Assignment: Using the data below, output the first line and every line after it up to and including the line containing "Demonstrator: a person", exactly as written and with nothing added.

==========

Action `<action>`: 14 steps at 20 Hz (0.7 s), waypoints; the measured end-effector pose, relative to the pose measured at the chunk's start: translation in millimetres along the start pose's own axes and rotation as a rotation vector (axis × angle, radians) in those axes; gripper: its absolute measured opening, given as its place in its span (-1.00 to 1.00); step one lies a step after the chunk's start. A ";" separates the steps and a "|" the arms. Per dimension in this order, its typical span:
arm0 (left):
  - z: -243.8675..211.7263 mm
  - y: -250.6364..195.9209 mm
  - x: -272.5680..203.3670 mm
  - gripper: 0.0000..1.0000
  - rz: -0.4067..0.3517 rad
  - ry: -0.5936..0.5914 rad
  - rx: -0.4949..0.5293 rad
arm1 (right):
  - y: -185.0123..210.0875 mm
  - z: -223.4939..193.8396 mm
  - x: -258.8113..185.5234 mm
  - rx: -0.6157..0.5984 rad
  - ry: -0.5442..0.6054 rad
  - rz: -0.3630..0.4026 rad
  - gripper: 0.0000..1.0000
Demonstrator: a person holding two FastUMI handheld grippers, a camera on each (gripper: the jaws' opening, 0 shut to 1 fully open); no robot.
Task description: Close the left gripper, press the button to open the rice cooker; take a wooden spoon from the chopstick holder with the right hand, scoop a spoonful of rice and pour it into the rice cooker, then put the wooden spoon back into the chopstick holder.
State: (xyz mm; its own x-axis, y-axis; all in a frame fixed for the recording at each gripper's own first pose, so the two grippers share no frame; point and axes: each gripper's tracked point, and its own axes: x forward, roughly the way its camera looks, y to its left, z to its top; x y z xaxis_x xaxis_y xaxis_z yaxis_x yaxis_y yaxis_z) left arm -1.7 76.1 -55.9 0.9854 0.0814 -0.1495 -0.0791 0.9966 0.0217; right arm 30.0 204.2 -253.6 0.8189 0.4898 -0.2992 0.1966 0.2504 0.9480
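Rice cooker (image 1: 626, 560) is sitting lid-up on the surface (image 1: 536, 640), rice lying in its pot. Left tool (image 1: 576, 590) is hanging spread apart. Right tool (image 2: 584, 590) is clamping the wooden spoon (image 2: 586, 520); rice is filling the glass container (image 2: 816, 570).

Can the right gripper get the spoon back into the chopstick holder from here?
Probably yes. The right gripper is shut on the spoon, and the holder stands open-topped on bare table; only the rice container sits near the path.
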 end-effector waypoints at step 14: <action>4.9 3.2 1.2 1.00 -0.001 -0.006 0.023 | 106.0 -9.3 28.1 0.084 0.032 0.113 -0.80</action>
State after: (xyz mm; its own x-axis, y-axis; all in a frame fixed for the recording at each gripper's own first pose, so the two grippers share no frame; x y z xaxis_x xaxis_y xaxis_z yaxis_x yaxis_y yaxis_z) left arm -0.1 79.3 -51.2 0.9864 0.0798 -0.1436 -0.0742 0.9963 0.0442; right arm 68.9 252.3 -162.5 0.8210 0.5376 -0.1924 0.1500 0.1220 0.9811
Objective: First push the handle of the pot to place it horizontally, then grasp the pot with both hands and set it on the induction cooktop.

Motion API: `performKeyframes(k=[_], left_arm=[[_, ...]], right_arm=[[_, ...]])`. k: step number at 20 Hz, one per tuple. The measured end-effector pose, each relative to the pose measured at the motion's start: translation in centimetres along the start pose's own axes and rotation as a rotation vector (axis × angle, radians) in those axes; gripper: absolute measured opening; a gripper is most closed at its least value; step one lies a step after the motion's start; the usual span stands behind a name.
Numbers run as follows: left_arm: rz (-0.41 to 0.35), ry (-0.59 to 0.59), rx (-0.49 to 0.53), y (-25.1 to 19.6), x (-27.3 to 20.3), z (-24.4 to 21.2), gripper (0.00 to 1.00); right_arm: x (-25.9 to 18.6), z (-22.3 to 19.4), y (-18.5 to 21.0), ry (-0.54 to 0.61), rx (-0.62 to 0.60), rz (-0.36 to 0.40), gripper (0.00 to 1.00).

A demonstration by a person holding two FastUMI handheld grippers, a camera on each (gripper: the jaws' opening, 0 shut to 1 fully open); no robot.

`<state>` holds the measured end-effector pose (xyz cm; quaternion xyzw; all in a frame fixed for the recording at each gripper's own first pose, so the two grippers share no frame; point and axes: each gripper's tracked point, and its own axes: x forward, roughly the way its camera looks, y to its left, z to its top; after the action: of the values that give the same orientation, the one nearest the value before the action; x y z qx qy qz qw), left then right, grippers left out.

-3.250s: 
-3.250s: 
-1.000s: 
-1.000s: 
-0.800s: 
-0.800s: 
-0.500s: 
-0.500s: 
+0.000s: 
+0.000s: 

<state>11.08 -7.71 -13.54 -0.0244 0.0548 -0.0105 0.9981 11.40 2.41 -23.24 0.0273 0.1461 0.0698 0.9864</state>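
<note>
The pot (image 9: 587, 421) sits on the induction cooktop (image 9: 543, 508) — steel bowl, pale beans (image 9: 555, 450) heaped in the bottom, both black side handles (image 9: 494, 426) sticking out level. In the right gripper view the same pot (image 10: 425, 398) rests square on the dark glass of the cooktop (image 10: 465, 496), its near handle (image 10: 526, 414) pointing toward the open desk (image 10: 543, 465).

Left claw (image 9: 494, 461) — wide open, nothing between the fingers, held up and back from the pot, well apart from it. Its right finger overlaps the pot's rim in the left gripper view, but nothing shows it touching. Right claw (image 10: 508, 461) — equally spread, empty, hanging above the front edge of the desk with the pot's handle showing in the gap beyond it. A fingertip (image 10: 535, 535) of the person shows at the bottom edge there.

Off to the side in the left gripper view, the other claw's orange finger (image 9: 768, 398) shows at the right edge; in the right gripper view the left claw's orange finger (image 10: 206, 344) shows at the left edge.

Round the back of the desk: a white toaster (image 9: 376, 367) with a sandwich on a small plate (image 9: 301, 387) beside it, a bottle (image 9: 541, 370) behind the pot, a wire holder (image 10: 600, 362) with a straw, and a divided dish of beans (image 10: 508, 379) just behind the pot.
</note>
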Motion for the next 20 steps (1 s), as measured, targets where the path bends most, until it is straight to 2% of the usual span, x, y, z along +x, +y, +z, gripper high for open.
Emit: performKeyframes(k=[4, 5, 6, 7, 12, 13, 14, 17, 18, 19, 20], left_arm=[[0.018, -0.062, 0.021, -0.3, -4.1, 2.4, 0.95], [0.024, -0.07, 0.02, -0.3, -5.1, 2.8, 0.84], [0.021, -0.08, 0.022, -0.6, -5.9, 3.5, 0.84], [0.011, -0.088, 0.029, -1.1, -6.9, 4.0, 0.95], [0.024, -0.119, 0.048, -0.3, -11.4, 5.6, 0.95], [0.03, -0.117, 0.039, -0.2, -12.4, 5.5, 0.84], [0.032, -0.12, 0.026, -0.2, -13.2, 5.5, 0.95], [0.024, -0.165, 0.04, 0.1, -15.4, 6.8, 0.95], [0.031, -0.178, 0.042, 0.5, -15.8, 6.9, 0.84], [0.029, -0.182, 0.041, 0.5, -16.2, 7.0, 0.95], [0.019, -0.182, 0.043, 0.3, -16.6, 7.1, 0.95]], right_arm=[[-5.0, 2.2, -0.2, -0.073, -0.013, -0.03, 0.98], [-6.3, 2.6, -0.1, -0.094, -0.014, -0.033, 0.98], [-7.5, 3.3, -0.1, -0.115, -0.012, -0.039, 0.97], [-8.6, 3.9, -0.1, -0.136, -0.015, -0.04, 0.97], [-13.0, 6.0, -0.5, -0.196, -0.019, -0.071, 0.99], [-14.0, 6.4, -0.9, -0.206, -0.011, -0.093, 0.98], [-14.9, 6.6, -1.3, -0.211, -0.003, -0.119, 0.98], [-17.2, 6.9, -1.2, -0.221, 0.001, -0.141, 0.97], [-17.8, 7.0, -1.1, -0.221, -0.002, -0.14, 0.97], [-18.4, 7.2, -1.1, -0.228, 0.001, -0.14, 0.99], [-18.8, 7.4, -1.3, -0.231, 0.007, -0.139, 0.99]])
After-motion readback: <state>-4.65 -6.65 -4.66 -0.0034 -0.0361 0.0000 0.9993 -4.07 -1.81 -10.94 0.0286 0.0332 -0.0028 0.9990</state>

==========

Answer box:
Action `<action>`: 14 steps at 20 Hz (0.7 s), waypoints; the measured end-effector pose, relative to the pose measured at the chunk's start: translation in millimetres along the start pose's own axes and rotation as a rotation vector (axis × angle, radians) in those axes; gripper: its absolute measured opening, given as its place in its span (-1.00 to 1.00); step one lies a step after the chunk's start. A ";" separates the steps and a "|" the arms. Per dimension in this order, its typical span:
arm0 (left):
  - z: -243.8675..211.7263 mm
  - y: -250.6364..195.9209 mm
  - x: -272.5680..203.3670 mm
  - gripper: 0.0000..1.0000
  - rz: -0.4067..0.3517 rad
  - ry: -0.5936..0.5914 rad
  - rx: -0.4949..0.5293 rad
arm1 (right):
  - y: -185.0123..210.0875 mm
  - z: -223.4939..193.8396 mm
  - x: -258.8113..185.5234 mm
  - rx: -0.6157..0.5984 rad
  - ry: -0.5442..0.6054 rad
  - rz: -0.3630..0.4026 rad
  - gripper: 0.0000..1.0000
Demonstrator: a person holding two FastUMI handheld grippers, a camera on each (gripper: the jaws' opening, 0 shut to 1 fully open); no robot.

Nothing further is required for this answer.